Re: Libata VIA woes continue. Worked around - *wrong*
From: Jeff Garzik <hidden>
Date: 2004-08-29 09:04:49
Brad Campbell wrote:
Jeff Garzik wrote:quoted
Well, there are some cases on a few controllers (SiI is one that comes to mind) where -- IIRC -- bridges dictate the max is UDMA/100, not UDMA/133, even if the underlying device is UDMA/133. In sata_promise.c or sata_via.c, what happens if you change udma_mask from 0x7f to 0x3f?
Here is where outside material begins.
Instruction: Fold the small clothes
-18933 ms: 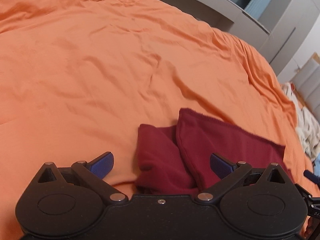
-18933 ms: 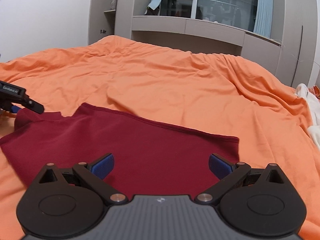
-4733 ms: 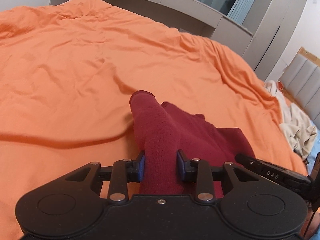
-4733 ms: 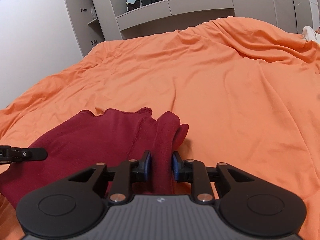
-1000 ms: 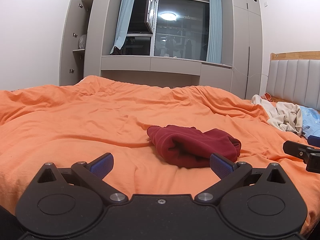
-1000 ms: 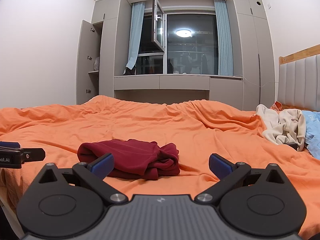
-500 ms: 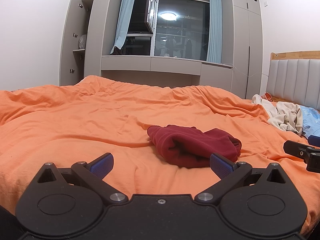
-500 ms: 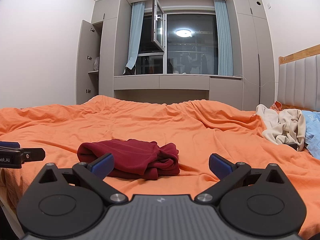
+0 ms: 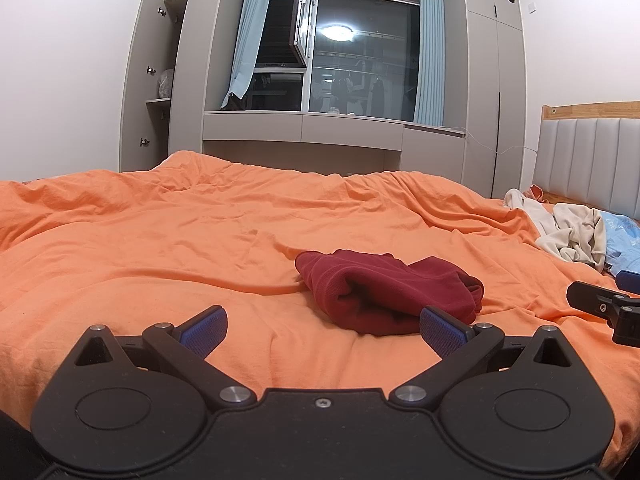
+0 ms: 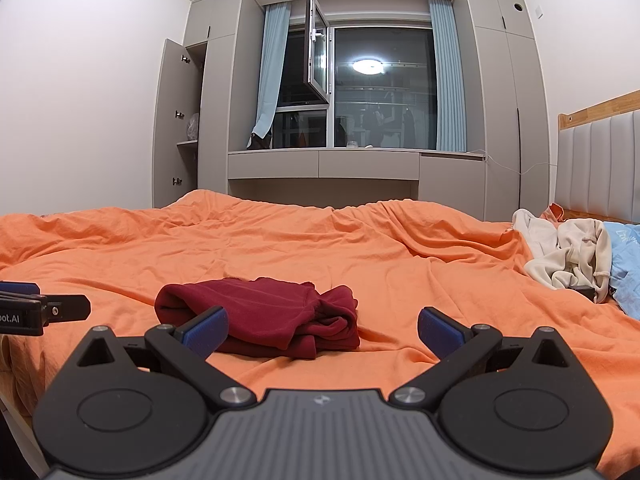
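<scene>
A dark red garment [image 9: 384,296] lies folded into a thick, loose bundle on the orange bedcover [image 9: 160,240]. In the right wrist view the same red garment [image 10: 264,312] sits left of centre. My left gripper [image 9: 322,328] is open and held back from the bundle, nothing between its blue pads. My right gripper [image 10: 322,328] is open too, low over the near part of the bed, with the bundle just beyond its left finger. Each gripper's tip shows at the edge of the other's view.
A heap of cream clothes [image 10: 568,256] and a light blue item [image 10: 628,276] lie at the right by the padded headboard [image 10: 596,176]. Grey cabinets [image 10: 320,168], a window and an open cupboard door stand beyond the bed's far edge.
Over the last second nothing has visibly moved. About five seconds ago both grippers were shut on the red garment; now both are open and drawn back, with the garment lying folded.
</scene>
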Demonstrator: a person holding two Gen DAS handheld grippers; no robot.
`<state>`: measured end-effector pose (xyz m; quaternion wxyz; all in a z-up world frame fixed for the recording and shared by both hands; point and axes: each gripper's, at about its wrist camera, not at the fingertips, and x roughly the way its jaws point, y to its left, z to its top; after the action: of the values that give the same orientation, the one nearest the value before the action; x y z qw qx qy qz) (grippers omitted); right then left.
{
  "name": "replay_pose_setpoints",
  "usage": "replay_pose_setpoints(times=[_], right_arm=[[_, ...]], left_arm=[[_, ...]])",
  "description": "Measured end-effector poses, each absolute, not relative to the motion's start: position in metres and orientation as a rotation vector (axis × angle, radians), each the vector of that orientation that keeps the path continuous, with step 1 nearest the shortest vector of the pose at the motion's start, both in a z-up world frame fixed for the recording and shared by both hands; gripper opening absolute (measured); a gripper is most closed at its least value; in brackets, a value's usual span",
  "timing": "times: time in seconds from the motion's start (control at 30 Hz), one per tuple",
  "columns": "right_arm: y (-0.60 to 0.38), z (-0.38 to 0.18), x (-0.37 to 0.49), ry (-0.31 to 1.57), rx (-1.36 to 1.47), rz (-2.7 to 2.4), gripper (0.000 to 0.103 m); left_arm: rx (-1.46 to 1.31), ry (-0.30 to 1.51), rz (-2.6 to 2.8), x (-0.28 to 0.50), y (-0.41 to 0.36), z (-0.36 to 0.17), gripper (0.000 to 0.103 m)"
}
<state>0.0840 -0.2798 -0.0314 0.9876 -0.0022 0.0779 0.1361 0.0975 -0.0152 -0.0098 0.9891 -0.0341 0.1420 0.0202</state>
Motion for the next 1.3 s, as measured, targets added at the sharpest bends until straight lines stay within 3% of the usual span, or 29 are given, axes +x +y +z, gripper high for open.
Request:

Do the failures go away?These drives are UDMA/100. On the VIA controller I changed the udma_mask to 0x1f and the failures "appeared" to go away but that was before I realised the exact nature of the failure mode. (That being it will either fail on bootup, or very soon after or it will work perfectly until the next boot) I can always hook the drives up and hammer them if you'd like me to do further testing but I'm not sure how we can then let libata know that the drives connected need to be slowed down as we can't identify we have a bridge connected really. I'm still not convinced that it's not something else. Sure transfers > 200 sectors killed it on the VIA controller at UDMA/100 while they appeared to work ok at UDMA/66. I guess I need to run a defined array of tests. - Large transfers (> 200) at UDMA/100 and UDMA/66 - Small transfers (<=200) at UDMA/100 and UDMA/66 - Something like 10 reboot cycles of each. It's very hard to hit on the Promise controller (Perhaps < 10% of reboots) while on the VIA controller it happens maybe 60% of the time. And of course 2.6.5 never hits it at all. (And given I patched the VIA driver in 2.6.9-rc1 to keep transfers < 200 sectors and still hit the bug it's not that!)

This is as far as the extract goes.